Berada tak jauh dariku, aku sempat melihat Alice yang tengah tergeletak pada tanah beraspal dalam kondisi tengkurap. Maksud hati ingin berjalan dan menghampirinya, apalah daya aku tak kuasa untuk menompang kondisi tubuhku yang semakin melemah.
"A-Alice... Maafkan a-ku. Alice...!" ucapku lirih dengan sebelah tangan yang menggapai udara, dikala aku yang kini tengah melihatnya tak berdaya.
Berada jauh disana, sekumpulan zombie hendaklah melangkah maju semakin dekat dalam rangka ingin menghampiri kami berdua.

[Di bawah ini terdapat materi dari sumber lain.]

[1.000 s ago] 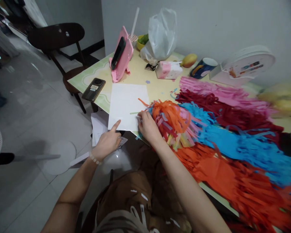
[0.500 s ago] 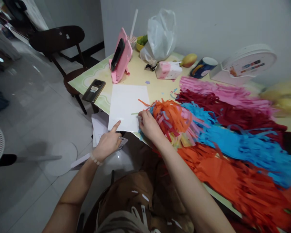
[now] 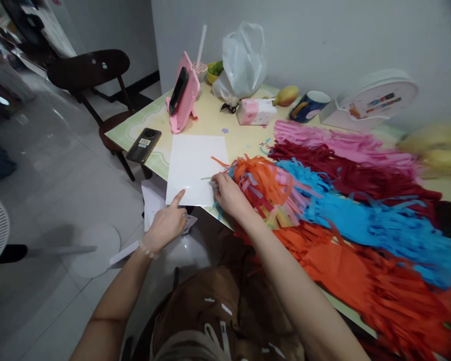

Aku mempergunakan seluruh kekuatanku yang tersisa untuk merayap dalam rangka mendekati rekanku yang masih dalam kondisi hidup. Meski ia kini tengah tak sadarkan diri, setidaknya ia harus segera bangkit dan meninggalkan tempat ini sebelum terlambat.
Aku menggoyahkan bahunya, memanggil namanya berulang kali dengan harapan semoga ia segera membuka kedua matanya dan melihatku yang tengah berada di dekatnya.
"Alice, bangunlah! Alice, kau harus segera pergi dari tempat ini. Alice...!"
Kini aku mencoba untuk duduk dan bersandar pada salah satu bamper depan mobil yang berada tak jauh dariku. Pandangan mataku yang kian kabur sama sekali tak teralihkan pada sekumpulan kawanan zombie yang semakin bergerak maju untuk mendekat.
Pasrah, itulah yang kini tengah aku rasakan. Hanya menunggu penantian hingga pada saatnya tiba...
Walau aku harus mati di tempat ini, setidaknya aku masih dapat menikmati di sisa akhir dari perjalanan panjangku bersamanya.
Alice, semoga kita dapat mati bersama...
Kelopak mataku beransur-ansur menutup hingga pada akhirnya aku tak mampu melihat apapun.
Semuanya tampak terlihat gelap, dan inilah akhir dari kenyataan bahwa hidupku harus berakhir sampai disini.